"Papyrus presents a compelling two-pitch trad climb at Kama Lookout, blending a perfect hand crack with a demanding wide chimney and a broad dihedral. Climbers will find both technical smarts and bold moves on this distinctive granite route."
Papyrus carves a distinctive route up the Paper Wall’s rugged face just off Kama Lookout, delivering a two-pitch climb that balances technical hand jams with adventurous chimney moves. From the get-go, you’re greeted by a slab featuring a flawless hand crack—long, inviting, and demanding precise finger work and steady foot placement. This crack extends just enough to test your patience before pushing you into an unexpected transition: a wider, dirt-streaked chimney that beckons with a gritty challenge. It may look wide, but Papyrus keeps you on your toes, refusing to let the climb settle into easy groove.

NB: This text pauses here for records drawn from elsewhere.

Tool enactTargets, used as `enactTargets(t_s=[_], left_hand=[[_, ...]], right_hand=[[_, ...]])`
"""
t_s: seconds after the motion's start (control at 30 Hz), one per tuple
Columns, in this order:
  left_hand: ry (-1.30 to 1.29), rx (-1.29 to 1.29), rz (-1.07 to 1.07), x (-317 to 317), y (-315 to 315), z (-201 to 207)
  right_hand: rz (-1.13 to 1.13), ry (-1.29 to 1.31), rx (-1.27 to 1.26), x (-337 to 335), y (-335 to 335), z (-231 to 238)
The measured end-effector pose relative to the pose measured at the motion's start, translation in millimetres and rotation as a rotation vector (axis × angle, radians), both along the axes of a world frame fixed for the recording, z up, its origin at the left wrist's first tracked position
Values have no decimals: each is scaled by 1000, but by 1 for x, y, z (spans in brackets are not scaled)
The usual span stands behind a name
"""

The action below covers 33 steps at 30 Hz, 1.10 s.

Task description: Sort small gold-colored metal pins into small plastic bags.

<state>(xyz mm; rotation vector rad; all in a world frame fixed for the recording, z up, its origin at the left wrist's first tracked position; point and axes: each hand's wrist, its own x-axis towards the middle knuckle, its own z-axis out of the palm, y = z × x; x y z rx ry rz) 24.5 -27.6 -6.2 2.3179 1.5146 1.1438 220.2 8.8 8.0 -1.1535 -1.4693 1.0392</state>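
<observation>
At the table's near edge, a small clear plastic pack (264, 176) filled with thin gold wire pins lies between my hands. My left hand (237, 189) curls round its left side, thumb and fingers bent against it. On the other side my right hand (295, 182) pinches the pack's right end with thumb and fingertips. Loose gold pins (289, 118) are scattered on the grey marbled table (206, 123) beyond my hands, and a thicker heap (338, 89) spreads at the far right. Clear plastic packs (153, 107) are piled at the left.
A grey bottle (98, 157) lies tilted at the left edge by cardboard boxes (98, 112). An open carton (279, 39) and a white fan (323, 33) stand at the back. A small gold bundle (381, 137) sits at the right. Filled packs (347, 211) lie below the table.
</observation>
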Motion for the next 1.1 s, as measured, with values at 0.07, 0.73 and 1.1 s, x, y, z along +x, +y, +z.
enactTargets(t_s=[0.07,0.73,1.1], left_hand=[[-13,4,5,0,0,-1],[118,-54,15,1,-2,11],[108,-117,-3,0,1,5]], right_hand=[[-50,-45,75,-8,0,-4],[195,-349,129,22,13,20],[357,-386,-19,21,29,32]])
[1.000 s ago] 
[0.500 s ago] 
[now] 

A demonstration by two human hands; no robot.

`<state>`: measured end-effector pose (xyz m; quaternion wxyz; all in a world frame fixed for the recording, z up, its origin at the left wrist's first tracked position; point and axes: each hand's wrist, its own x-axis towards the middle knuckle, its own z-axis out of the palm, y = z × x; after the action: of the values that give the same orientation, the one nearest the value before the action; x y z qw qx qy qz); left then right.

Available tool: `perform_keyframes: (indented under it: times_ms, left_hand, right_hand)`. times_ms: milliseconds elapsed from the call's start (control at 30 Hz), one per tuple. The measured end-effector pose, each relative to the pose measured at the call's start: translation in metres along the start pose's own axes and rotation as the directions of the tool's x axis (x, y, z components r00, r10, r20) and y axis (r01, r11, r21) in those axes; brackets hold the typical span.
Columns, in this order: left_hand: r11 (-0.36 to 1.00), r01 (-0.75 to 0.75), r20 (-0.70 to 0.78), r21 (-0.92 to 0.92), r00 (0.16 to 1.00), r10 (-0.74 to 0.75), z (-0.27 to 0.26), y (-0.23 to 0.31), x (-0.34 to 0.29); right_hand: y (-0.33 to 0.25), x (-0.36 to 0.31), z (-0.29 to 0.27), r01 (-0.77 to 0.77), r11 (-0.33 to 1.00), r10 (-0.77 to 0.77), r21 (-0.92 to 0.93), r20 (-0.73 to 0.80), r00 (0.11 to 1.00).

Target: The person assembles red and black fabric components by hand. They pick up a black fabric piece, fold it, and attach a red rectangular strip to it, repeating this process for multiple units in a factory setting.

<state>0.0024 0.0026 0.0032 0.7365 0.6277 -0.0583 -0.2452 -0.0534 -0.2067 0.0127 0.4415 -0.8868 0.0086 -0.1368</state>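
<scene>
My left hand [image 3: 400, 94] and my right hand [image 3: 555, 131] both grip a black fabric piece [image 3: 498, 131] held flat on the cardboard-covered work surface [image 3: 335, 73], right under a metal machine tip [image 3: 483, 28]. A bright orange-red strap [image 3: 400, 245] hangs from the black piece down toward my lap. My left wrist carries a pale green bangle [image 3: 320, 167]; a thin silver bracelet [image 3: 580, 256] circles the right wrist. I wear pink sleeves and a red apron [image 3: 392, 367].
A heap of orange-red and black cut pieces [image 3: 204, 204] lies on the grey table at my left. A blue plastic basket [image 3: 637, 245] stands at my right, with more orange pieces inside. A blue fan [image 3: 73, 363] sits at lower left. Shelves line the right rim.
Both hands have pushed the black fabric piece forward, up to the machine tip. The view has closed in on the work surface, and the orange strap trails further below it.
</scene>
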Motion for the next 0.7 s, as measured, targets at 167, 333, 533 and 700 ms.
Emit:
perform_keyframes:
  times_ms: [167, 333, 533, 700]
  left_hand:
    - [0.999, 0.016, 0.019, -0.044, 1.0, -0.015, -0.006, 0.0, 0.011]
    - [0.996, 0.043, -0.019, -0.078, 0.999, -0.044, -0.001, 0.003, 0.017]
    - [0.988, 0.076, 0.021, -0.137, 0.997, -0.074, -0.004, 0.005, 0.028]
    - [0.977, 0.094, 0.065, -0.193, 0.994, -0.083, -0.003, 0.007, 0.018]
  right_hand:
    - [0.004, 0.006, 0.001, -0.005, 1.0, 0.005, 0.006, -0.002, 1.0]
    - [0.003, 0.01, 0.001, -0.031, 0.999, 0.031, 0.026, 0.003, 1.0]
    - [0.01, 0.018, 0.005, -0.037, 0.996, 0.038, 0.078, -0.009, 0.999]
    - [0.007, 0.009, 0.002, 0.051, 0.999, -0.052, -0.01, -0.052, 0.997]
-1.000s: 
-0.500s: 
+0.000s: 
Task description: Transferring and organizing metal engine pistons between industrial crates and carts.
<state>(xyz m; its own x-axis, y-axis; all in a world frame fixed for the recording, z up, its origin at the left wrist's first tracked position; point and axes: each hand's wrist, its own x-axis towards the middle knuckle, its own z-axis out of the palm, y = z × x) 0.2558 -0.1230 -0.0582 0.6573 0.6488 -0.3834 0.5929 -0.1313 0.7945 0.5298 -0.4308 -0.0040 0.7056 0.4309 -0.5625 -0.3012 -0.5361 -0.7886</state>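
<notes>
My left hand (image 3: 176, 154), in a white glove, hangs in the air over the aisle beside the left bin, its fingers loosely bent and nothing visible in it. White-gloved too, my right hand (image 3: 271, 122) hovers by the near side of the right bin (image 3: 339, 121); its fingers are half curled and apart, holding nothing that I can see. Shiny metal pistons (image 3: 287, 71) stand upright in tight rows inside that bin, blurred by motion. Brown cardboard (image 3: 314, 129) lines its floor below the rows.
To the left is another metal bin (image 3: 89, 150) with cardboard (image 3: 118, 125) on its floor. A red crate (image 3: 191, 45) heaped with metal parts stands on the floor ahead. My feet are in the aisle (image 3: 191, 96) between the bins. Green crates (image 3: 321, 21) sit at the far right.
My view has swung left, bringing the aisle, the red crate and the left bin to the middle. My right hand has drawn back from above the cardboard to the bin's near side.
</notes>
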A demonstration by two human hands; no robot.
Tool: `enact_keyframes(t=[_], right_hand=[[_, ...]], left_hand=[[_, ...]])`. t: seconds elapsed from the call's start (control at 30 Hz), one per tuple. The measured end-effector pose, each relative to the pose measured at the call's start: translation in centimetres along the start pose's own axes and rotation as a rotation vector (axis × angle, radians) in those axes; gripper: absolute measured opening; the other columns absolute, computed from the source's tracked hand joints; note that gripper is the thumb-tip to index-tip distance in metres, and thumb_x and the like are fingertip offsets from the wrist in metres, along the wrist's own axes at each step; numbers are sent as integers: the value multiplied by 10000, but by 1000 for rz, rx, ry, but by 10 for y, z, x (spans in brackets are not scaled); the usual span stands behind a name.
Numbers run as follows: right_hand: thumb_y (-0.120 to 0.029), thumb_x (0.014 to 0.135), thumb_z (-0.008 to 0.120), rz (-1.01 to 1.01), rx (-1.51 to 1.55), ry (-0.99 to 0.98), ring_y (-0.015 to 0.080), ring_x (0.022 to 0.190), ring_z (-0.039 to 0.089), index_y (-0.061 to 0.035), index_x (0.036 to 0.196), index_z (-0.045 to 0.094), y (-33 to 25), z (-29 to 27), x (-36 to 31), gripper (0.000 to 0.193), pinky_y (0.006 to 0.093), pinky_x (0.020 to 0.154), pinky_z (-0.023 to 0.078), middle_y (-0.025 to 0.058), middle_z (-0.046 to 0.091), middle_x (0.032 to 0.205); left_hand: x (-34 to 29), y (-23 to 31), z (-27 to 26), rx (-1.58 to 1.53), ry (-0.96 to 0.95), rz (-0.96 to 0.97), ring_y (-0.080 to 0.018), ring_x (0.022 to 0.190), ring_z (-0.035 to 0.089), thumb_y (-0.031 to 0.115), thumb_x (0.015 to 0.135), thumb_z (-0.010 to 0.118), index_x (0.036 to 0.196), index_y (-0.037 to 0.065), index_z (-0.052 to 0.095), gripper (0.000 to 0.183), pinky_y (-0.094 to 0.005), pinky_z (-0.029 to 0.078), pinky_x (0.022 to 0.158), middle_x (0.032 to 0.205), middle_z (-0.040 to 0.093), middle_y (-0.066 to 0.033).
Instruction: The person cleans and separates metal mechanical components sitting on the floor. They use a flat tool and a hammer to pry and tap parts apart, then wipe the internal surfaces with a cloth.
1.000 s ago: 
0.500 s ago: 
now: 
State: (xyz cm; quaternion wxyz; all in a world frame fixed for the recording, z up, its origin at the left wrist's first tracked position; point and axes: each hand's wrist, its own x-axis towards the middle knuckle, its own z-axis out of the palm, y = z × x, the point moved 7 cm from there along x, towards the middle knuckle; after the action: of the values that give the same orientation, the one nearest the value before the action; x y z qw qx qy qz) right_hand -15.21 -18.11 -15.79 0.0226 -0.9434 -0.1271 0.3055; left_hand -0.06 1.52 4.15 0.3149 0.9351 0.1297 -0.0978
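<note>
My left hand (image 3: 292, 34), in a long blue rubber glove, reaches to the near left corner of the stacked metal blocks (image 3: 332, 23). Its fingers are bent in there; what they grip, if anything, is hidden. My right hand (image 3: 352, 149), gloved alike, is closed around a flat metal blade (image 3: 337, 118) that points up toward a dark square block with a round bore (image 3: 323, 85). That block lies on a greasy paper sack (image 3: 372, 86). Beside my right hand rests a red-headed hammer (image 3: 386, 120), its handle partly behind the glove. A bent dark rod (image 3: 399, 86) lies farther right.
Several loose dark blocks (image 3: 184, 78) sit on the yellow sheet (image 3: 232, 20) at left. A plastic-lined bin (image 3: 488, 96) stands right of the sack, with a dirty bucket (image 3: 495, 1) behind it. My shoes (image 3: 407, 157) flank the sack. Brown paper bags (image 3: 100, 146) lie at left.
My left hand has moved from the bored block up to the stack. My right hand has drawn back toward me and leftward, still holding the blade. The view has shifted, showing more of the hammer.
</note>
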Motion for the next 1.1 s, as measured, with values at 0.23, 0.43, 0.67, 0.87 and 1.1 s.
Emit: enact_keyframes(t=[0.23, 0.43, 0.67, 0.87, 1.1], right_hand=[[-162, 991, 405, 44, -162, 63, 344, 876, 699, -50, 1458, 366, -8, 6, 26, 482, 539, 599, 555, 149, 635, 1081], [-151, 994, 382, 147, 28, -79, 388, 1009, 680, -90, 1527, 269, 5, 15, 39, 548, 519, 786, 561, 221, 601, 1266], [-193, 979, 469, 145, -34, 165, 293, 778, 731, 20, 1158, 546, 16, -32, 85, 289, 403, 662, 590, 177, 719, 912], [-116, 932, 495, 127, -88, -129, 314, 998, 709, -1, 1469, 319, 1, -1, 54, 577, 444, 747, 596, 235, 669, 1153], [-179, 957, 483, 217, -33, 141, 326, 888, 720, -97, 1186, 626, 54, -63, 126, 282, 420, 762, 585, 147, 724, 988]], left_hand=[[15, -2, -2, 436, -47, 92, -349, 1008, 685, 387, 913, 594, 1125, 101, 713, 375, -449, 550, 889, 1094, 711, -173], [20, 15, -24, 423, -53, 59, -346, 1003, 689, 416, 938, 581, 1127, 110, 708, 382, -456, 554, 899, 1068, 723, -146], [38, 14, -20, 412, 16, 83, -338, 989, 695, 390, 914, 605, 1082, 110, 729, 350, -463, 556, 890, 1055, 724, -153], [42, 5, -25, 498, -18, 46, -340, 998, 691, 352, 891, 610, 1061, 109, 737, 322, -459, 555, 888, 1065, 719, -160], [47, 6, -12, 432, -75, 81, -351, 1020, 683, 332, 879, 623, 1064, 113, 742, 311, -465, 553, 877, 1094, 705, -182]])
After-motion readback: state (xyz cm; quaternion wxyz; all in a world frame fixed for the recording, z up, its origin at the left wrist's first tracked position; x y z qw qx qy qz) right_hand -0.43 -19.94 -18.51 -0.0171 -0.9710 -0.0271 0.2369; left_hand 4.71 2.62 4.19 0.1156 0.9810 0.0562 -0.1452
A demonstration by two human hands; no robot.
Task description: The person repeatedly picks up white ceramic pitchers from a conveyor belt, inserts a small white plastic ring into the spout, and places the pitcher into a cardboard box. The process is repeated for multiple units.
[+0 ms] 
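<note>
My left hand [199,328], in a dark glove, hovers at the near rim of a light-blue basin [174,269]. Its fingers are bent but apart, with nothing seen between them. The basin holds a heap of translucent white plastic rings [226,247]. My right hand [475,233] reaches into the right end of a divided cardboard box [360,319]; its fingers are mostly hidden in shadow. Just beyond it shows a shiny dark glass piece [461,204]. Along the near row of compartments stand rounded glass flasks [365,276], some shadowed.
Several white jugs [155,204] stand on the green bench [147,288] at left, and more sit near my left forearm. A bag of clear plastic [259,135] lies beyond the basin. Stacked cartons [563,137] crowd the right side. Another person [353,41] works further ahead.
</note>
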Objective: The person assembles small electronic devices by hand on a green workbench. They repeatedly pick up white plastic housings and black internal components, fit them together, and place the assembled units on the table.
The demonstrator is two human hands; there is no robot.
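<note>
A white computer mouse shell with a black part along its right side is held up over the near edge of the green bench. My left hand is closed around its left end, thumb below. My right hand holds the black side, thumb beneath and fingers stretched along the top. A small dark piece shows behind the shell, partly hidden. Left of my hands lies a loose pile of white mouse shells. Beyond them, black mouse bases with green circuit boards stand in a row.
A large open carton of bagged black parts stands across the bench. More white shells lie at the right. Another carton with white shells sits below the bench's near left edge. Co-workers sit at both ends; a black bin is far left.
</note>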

The first belay perch sits on a ledge tucked to the far right, perfect for regrouping but requiring careful positioning to safeguard against loose debris. Pitch two ventures across this dirt-covered ledge, then ascends a striking, broad right-facing dihedral. Here, you’ll rely on a blend of sustained face holds on either side to steady your upward push. The climbing demands judicious balance and attention, with subtle shifts between crack jams and face holds. The final section ventures up and right through a loose chimney that pushes you onto the cliff’s summit. Be ready to place large cams here, especially when establishing the anchor where solid gear is limited.
Located within the sprawling Ontario North Bouldering and Rock area, Papyrus showcases the raw character of Northern Ontario’s granite. The cliff’s northern exposure keeps the stone cool and tacky, often shaded in the morning and gaining gentle warmth by afternoon. The remote setting encourages climbers to embrace the surrounding wilderness, with views stretching out across undisturbed forest and the distant Kama Bay.
For gear, a full rack of cams is crucial, with a strong recommendation to pack extra large sizes (#3, #4, and #5) to secure those wider cracks and chimney placements. Protection can be sparse in spots, especially on the upper chimney exit, so careful assessment and solid placements are key. Expect some loose rock on the ledge and near the chimney—test every hold before committing.
Access to the climb involves a moderate approach from Kama Lookout, following well-marked trails through mixed conifer and deciduous stands. The path cuts through uneven terrain sprinkled with roots and rock, taking around 20 minutes on foot. GPS coordinates at 48.99204, -88.02025 mark the base. Climbers should plan for a full day outing, bringing layered clothing to adapt to shifting sun and shade.
Descent requires a double rope rappel from the anchor atop the cliff, with gear saved specifically for this purpose. Alternatively, a careful downclimb via a fixed approach trail is possible but demands attention to loose rock and tricky footing, particularly after rain.
Papyrus offers a gratifying blend of crack climbing and technical face moves that suit seasoned trad climbers looking for a route that calls for both finesse and bold decisions. While it grades at 5.9, the dirty chimney and exposed sections add a mental edge that may feel deserving of extra respect. It stands apart from many clean crack routes nearby in its combination of varied terrain and the need to adapt mid-climb.
Loose rock on the dirt-covered ledge and chimney zone calls for cautious testing of every hold. Watch footing during the approach descent and when downclimbing to avoid slips, especially after wet weather.
Scout and clean loose rock on the ledge before committing to the belay.
Start early to avoid lingering morning shade and allow the rock to warm.
Double ropes make rappelling smoother from the top; save large cams specifically for anchors.
Wear sturdy shoes with sticky rubber for slab friction and chimney scrambles.
Bring a comprehensive cam rack including extra-large sizes (#3 to #5) to protect the wide cracks and chimney. Large cams are essential for building the top anchor. Rope doubles recommended for rappelling.